Investing For The Future profile picture
This company is most likely a shorter term (<1 year) play, focused on Holo Surgical submission and eventual FDA announcement (regardless of disapproval or approval).


Pages 32, 38, 39.
ZL1 profile picture
05 Apr. 2021
I am also long SRGA. I think this is a $10 stock in the 10-14 months.
Individual Trader profile picture
@ZL1 what risks do you see?
Investing For The Future profile picture
@Individual Trader

1) FDA disapproval of Holo Surgical or conditional approval that stipulates more clinical studies, which may be costly and not necessarily lead to indication expansion.
2) Regulatory approval pathways globally may be challenging.
3) The competitiveness of the digital surgery market, as SRGA management wants to expand beyond spine.
4) Existing lack of physician excitement in the platform or in its capabilities.
5) Slow and costly R&D efforts to streamline its product portfolio offering centered on Holo Surgical.
6) An initial uptick in cases and sales following a successful FDA approval only to encounter stagnating growth - physicians are fickle - thus demanding increased marketing spend or a shift in strategy.
7) Lack of synergy between management and employees of Surgalign vs. Holo Surgical leading to operational and execution inefficiencies, and thus to increased costs.
8) Inability to reach sustained break-even due to all of the above until ~2024 to 2025 (by my calculations based on financial assumptions provided by management in latest quarterly call).

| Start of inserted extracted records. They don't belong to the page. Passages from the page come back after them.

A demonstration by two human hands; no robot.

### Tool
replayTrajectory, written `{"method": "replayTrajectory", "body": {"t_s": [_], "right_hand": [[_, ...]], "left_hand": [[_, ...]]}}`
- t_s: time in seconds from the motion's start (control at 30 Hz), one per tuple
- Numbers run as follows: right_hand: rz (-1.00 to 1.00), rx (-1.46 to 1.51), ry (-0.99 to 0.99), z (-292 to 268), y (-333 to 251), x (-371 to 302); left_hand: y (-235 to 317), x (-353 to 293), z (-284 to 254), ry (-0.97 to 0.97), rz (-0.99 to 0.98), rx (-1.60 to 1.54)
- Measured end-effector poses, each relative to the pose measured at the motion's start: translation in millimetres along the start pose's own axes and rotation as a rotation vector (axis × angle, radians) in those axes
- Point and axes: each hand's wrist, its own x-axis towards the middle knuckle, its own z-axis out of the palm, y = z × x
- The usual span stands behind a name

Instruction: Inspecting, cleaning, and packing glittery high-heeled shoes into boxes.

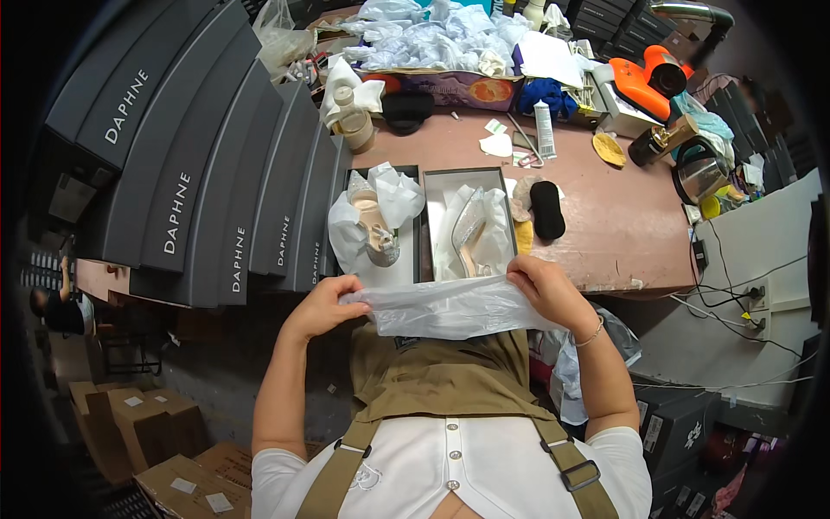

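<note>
Pinkish-brown desk [618, 251] fills the far side of the view, with stacked dark boxes [216, 156] towering on its left and brown cartons [156, 424] on the floor at the lower left. White tissue [441, 39] is heaped at the back, and an orange tool [644, 82] sits at the right back, near a kettle [700, 173].

At the desk's near edge, a white plastic sheet [450, 316] is stretched sideways in front of the person's body. Fingers of the left hand [324, 307] pinch its left end; those of the right hand [549, 290] grip its upper right edge.

Just beyond the sheet, two open trays stand side by side. One sparkly shoe [372, 221] lies amid crumpled paper in the left tray [418, 233]; another shoe [468, 227] leans on its side with paper in the right tray [439, 199]. Right of the trays lies a black oval pad [547, 210]; behind it are a white tube [544, 130] and a yellow pad [609, 150]. A bottle [352, 121] stands beside the dark boxes.
</note>
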Motion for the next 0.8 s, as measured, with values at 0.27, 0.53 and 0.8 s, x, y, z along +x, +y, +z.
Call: {"method": "replayTrajectory", "body": {"t_s": [0.27, 0.53, 0.8], "right_hand": [[0.099, 0.134, -0.162, -9, 43, -22], [0.101, 0.259, -0.134, -5, 35, -44], [0.141, 0.085, 0.128, 14, 40, -53]], "left_hand": [[-40, -19, 10, 0.254, -0.014, -0.693], [-23, -7, 28, 0.505, 0.138, -0.911], [26, 8, 48, 0.16, 0.312, -1.44]]}}
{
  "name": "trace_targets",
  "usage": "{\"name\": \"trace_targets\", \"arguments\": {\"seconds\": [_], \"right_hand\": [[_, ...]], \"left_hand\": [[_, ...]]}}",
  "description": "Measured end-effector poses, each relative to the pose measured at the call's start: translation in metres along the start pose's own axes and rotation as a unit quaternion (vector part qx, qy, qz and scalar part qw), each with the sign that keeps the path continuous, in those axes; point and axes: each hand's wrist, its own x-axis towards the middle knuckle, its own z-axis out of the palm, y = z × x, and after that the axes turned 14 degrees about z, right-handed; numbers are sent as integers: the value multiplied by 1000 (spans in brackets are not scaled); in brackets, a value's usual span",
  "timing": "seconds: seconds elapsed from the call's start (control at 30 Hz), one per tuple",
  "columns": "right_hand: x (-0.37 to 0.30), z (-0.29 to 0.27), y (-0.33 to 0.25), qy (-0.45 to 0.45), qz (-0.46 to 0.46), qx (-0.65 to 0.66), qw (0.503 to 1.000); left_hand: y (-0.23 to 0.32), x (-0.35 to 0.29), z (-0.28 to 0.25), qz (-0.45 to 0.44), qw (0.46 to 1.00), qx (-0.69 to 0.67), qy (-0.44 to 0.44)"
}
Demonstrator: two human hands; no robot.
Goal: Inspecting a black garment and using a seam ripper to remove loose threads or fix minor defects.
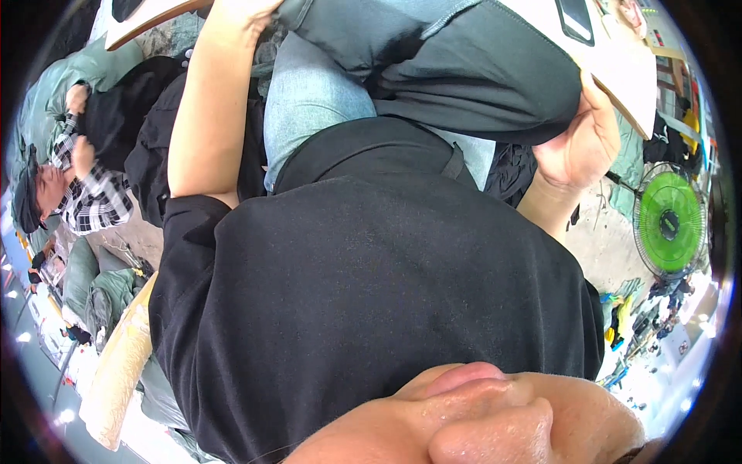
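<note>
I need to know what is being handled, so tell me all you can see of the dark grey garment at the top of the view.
The dark grey fabric garment looks like heavy woven cloth with a stitched seam and a lighter blue-grey panel along its upper edge. It lies bunched and folded over the person's lap in light blue jeans. The right hand grips its lower right fold, fingers curled under the cloth. The left hand reaches its upper left end, mostly cut off by the frame. A white board lies just beyond it.

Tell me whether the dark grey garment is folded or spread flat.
Folded: the dark grey garment bunches in thick layers, with the right hand gripping its edge.
</note>
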Motion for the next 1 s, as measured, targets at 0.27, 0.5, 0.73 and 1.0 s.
{"name": "trace_targets", "arguments": {"seconds": [0.27,0.5,0.73,1.0], "right_hand": [[-13,-34,25,-32,129,67,989],[-16,-15,53,25,152,-154,976],[-9,-24,48,-41,148,-137,979],[-13,9,58,-43,159,-157,974]], "left_hand": [[21,47,4,-158,977,89,-109],[-14,57,0,-146,986,-23,-80],[4,61,29,-26,995,79,-45],[52,56,9,-11,904,416,-99]]}}
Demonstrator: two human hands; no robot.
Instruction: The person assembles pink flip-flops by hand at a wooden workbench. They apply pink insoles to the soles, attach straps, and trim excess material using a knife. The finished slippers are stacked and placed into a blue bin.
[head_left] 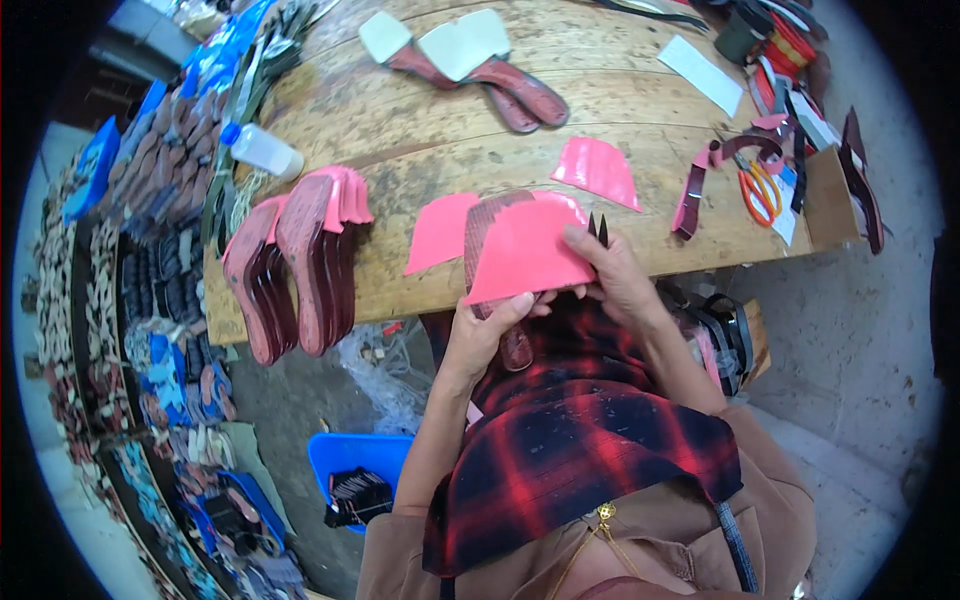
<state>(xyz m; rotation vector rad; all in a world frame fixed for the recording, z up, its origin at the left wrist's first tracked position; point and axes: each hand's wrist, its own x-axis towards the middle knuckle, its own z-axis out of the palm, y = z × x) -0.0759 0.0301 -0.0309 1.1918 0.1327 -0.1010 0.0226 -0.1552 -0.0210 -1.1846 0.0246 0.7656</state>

Investing For The Future profile picture
9) A stagnating stock price over a 4-5 year period and thus a high opportunity cost and missed investment earnings from invested assets in SRGA.
10) Running out of cash due to regulatory delays or increased costs from above risks and thus filing for bankruptcy or substantially weakening the balance sheet or diluting existing shareholders.